• _TASK TO CARRY OUT_
The expected response is a copy of every line in the entries below that includes the word "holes".

• _RECORDS SHOWN_
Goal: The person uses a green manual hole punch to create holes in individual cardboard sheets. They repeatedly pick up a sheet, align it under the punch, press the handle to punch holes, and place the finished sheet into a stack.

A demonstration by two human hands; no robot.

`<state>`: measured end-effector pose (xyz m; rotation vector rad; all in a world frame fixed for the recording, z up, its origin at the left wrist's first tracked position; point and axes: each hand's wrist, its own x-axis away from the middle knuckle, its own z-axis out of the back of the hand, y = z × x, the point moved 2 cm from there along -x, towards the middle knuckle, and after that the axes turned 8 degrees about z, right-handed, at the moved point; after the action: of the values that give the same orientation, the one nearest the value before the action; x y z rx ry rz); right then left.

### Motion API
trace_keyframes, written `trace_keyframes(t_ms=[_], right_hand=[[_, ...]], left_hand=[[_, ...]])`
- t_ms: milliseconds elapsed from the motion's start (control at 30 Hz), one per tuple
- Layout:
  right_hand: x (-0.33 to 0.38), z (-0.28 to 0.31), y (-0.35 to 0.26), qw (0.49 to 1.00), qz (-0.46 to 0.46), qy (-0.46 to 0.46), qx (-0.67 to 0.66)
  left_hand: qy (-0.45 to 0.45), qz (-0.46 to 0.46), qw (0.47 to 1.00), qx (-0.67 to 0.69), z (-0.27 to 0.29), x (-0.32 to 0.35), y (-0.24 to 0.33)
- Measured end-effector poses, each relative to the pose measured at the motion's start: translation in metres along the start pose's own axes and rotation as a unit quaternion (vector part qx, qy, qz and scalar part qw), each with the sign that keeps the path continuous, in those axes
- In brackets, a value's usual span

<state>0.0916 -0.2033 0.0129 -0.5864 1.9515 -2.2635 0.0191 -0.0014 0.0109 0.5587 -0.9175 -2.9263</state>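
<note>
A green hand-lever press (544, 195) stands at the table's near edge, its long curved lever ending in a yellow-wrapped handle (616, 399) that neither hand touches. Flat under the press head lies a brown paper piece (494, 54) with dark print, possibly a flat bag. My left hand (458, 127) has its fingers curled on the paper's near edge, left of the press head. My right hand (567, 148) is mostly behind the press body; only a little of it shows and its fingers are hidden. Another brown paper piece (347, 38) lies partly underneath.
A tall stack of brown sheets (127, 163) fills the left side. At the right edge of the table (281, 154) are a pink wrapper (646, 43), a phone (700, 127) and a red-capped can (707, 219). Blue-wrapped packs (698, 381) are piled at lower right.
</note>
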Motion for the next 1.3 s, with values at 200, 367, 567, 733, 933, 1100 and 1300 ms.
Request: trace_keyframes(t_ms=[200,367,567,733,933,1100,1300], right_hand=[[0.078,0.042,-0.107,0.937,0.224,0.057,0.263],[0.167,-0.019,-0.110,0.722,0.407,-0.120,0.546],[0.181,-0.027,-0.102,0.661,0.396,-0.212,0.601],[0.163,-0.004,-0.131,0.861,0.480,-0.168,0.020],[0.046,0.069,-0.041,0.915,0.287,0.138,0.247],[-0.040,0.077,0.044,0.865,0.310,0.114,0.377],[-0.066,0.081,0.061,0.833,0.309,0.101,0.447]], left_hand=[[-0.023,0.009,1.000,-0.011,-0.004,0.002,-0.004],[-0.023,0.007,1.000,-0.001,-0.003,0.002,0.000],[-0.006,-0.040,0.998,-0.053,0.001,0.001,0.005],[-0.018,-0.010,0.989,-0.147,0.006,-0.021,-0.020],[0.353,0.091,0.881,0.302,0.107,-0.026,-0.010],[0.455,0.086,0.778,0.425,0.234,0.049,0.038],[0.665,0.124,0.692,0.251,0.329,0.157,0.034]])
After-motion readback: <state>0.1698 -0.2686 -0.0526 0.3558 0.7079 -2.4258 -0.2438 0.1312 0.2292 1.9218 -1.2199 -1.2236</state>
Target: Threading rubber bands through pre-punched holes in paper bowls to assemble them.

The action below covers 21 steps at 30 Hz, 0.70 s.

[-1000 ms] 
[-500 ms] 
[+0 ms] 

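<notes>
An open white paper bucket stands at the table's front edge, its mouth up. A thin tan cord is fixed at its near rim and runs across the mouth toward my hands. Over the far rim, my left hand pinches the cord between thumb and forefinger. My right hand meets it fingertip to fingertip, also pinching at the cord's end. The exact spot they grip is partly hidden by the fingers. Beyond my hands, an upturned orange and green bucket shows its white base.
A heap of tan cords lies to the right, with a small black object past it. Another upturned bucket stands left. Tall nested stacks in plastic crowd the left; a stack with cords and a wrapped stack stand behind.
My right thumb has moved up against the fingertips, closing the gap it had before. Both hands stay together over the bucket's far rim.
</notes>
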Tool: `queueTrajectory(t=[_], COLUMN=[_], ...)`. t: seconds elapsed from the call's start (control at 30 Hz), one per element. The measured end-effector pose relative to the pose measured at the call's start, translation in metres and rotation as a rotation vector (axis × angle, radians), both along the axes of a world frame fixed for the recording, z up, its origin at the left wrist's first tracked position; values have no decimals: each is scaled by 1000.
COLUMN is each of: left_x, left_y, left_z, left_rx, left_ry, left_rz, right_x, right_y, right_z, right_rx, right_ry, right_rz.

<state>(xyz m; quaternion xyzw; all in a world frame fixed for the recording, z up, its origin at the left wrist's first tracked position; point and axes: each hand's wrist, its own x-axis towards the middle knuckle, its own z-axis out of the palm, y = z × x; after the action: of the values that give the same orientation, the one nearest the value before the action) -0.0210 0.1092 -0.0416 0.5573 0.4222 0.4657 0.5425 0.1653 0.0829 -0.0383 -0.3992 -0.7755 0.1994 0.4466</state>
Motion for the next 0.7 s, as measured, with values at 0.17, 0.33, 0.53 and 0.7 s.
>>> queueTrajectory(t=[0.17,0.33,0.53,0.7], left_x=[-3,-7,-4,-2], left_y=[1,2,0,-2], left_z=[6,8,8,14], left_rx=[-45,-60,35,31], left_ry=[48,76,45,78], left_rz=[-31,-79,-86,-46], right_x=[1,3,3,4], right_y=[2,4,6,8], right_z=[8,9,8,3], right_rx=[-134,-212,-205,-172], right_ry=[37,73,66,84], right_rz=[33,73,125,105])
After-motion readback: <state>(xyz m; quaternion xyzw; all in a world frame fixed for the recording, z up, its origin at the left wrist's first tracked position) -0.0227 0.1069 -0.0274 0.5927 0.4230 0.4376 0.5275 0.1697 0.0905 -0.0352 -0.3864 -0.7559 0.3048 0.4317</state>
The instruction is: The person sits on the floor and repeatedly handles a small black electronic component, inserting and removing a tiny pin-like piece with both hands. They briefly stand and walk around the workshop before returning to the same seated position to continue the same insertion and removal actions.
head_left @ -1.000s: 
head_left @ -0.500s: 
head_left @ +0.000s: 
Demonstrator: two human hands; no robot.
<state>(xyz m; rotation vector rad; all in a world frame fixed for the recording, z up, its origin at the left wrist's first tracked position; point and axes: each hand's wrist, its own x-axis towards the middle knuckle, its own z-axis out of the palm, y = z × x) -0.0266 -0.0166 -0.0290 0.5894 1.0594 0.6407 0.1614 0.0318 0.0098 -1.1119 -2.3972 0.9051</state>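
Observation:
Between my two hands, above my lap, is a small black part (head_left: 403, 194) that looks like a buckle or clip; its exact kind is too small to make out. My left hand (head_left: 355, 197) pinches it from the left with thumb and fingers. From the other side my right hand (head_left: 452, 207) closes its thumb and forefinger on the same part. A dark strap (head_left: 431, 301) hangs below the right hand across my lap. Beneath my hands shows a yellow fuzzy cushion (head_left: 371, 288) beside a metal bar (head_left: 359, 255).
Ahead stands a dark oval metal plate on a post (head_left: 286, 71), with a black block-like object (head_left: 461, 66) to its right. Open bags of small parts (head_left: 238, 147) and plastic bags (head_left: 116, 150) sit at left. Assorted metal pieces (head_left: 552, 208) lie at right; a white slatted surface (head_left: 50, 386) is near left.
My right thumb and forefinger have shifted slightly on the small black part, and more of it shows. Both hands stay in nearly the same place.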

• _ANSWER BOX_
Goal: The person uses a green manual hole punch to create holes in individual cardboard sheets. They repeatedly pick up a sheet, align it under the punch, press the handle to punch holes, and place the finished sheet into a stack.
Target: Threading rubber bands through pre-punched holes in paper bowls to assemble them.

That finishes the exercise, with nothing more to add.